Should Theresa May lower expectations? Is another referendum on Scottish independence almost inevitable? And are companies pausing their investments in the UK? Those were some of the main issues of Brexit controversy this week.
So John Major, the former prime minister, knows all about troublesome euro sceptics. On Monday, he made a speech saying he had growing concern that the British people were being led to expect a future that seems to be unreal and over optimistic. Sir John continued, "To avoid later recriminations, the British public need to be made aware now of the hurdles ahead."
Boris Johnson was unimpressed. The foreign secretary hit back, saying Brexit would be "fantastic," and that it was very important to be positive.

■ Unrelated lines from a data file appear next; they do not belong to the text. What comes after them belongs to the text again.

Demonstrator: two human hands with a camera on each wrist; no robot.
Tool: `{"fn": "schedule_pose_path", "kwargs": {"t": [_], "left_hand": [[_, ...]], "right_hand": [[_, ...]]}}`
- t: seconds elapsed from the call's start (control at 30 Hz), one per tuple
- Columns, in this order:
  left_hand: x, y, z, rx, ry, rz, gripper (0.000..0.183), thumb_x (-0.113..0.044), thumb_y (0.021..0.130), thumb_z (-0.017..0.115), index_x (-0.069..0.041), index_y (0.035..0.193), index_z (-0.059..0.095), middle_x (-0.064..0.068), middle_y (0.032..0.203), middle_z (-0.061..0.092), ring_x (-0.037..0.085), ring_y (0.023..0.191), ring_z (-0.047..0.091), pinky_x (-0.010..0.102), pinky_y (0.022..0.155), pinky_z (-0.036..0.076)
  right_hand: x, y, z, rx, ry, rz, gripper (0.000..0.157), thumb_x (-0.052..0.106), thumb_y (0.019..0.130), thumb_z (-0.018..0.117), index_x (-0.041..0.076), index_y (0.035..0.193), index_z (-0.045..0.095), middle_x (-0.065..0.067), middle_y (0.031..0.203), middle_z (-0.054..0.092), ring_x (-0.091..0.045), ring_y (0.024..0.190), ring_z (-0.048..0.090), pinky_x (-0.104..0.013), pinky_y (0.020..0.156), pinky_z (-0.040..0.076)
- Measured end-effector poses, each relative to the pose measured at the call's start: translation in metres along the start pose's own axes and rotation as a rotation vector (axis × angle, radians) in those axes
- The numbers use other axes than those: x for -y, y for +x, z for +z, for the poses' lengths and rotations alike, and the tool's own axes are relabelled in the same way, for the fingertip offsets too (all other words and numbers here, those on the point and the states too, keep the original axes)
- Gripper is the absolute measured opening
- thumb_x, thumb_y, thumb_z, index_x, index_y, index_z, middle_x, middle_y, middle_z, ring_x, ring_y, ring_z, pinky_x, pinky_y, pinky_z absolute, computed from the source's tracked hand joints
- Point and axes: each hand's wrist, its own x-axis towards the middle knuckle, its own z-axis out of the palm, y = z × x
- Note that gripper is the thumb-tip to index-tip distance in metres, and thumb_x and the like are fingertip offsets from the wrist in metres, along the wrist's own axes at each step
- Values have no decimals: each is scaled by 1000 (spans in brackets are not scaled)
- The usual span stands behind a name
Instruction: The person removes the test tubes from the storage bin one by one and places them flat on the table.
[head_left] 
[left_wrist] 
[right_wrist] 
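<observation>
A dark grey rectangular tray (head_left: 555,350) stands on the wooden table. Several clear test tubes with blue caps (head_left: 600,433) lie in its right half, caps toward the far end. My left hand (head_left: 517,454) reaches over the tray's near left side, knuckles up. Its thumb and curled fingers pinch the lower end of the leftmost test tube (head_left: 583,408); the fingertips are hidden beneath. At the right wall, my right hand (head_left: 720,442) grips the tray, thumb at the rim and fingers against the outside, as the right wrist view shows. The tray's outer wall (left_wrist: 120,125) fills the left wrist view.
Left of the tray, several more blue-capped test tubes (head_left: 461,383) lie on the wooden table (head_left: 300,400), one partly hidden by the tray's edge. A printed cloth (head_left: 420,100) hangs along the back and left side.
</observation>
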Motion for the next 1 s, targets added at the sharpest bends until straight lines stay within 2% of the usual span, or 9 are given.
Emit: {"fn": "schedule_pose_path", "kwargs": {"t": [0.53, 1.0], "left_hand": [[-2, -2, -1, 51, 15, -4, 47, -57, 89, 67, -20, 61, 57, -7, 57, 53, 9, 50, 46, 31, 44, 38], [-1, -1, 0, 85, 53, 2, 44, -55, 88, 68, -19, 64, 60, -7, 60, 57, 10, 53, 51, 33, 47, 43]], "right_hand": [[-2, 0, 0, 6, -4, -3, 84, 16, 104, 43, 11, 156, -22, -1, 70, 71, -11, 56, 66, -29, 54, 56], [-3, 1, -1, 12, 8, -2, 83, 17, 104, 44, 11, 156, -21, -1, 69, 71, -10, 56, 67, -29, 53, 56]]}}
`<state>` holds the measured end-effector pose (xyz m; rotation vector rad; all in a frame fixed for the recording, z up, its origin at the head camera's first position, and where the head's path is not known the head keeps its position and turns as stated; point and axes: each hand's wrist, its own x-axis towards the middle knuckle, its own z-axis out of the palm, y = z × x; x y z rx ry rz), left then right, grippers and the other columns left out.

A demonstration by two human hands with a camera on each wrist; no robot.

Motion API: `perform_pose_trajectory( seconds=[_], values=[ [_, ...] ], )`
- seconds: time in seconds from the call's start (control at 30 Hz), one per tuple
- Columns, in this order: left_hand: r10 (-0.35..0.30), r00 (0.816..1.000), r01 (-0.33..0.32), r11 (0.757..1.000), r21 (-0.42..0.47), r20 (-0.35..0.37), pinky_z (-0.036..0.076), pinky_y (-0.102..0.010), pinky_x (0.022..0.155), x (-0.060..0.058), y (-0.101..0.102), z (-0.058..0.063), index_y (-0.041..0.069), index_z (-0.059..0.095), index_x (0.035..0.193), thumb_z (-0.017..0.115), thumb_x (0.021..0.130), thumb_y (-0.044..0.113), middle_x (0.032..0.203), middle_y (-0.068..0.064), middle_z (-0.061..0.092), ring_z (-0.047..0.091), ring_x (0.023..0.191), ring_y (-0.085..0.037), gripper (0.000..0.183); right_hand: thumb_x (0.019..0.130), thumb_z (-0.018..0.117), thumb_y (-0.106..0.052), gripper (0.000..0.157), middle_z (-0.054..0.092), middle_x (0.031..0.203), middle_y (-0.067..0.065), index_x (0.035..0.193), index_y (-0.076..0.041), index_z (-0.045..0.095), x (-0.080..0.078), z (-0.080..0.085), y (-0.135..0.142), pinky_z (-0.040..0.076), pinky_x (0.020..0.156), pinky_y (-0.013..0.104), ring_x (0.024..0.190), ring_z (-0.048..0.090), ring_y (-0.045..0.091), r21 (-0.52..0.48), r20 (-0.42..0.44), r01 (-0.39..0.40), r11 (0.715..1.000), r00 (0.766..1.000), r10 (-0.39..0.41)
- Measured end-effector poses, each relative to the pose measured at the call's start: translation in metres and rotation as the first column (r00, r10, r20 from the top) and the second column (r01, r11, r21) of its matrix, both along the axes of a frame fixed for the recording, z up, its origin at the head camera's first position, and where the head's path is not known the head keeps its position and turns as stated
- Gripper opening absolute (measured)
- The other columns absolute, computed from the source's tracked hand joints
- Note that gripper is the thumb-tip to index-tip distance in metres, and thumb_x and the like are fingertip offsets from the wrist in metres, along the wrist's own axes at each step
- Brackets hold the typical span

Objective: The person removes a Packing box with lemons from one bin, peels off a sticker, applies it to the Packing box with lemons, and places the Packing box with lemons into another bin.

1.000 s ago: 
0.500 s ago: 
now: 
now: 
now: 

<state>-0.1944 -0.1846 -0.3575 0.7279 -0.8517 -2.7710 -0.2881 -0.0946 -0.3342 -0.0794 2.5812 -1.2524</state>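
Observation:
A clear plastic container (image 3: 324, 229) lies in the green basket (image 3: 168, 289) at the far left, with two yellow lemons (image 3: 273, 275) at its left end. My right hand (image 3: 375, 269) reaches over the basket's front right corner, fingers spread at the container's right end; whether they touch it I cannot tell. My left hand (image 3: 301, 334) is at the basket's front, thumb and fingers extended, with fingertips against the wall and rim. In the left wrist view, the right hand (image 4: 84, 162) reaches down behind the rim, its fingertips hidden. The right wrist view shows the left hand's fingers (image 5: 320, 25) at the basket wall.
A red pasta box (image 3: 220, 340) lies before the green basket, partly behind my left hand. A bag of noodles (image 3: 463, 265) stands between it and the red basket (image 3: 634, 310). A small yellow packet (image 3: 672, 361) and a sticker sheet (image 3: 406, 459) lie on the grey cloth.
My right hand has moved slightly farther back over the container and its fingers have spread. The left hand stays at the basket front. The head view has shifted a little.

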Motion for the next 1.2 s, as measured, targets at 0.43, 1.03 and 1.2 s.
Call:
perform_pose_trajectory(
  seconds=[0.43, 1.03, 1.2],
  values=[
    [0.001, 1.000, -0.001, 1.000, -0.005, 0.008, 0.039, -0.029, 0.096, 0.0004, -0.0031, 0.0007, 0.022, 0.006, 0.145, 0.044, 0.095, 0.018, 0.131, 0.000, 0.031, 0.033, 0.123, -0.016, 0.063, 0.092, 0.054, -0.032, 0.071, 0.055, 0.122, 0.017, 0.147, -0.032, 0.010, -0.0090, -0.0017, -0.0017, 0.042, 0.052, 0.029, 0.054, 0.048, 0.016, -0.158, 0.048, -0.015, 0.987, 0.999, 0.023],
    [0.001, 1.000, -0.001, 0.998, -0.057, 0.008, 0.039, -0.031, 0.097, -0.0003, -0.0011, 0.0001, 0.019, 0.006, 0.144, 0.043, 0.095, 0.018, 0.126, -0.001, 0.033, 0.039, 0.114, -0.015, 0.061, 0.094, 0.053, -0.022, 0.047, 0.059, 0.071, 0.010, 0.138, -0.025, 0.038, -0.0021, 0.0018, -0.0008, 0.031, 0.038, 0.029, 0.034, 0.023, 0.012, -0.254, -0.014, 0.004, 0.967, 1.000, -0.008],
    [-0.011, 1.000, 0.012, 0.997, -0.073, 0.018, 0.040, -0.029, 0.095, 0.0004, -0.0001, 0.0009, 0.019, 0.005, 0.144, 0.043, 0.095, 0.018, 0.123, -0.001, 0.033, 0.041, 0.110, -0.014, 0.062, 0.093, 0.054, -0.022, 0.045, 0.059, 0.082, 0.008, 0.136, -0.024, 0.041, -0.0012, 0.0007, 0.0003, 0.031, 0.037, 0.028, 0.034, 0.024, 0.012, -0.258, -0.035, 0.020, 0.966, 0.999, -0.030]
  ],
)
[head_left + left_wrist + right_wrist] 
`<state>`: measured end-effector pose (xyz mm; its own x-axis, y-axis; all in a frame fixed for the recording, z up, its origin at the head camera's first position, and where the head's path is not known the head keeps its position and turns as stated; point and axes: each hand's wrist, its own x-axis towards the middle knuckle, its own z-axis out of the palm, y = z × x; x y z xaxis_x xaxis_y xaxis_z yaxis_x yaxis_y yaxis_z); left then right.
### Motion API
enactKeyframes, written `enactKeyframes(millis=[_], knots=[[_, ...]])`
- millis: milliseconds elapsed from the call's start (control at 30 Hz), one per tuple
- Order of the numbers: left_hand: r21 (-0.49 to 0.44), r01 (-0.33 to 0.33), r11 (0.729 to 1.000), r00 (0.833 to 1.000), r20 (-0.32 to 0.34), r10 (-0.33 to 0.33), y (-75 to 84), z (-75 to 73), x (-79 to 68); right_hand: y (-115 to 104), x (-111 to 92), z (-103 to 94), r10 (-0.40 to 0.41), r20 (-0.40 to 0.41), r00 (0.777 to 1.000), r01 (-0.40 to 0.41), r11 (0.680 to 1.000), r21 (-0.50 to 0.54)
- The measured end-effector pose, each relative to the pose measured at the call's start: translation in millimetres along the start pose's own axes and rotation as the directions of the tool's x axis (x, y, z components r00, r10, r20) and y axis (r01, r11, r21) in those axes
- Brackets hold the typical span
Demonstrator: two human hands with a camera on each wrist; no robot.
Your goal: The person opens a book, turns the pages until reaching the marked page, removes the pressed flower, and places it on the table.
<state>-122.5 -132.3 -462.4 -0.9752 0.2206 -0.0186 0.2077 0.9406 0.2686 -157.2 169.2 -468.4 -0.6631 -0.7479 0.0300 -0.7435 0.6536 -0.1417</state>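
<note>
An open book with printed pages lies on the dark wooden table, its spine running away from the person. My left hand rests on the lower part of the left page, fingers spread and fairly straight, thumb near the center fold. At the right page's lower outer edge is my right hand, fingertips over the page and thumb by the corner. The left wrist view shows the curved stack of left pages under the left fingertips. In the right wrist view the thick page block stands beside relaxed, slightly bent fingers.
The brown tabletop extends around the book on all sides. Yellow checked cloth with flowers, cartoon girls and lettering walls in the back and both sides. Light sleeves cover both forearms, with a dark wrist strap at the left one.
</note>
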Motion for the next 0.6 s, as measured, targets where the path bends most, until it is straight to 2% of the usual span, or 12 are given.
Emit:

However, Mr. Johnson also suggested negotiations with the EU could take longer than two years. They can play it long. Let's see how he goes, he said. Meanwhile, David Davis, the Brexit secretary, told ministers to start strengthening Britain's border and regulatory agencies in case Britain leaves the EU without a negotiated deal. He said such a scenario was unlikely.
The Financial Times reported this week that senior Scottish national party politicians now expect there to be a second referendum on independence as early as next year, and if not next year, then before Bush leaves the EU in mid-2019. This is a big headache for Theresa May. Potentially much bigger than ongoing wrangling over the Brexit bill in the House of Lords. If a Scottish referendum went ahead, it would almost certainly disturb the two-year timetable for Brexit negotiations. If Mrs. may refused Scotland the right to hold a referendum, she will probably inflame nationalist sentiment.
In January, the Scottish first minister Nichola Sturgeon said she wouldn't push for a quick referendum if the UK stayed in the single market. Shortly afterwards, the UK government then ruled that out. Theresa May's best hope now is that the opinion polls turn decisively against the SNP and against independence.
The engineering company Dyson has pledged to build a second research centre in the UK. Its founder, Sir James Dyson, was a big backer of the Leave campaign. He previously wanted to join the euro, but then became frustrated with EU rules on vacuum cleaners. The investment is good news for Brexiters, although there was no precise figure on it.
Those feeling cautious about economy could point to reports that carmakers Nissan and BMW could locate more production away from the UK after Brexit. Nissan refused to say that its plant at Sunderland was safe and called for government to spend 100 million pounds attracting component suppliers. One Nissan executives said that relying on WTO rules post-Brexit could be "pretty disastrous" and could cost the company 500 million pounds.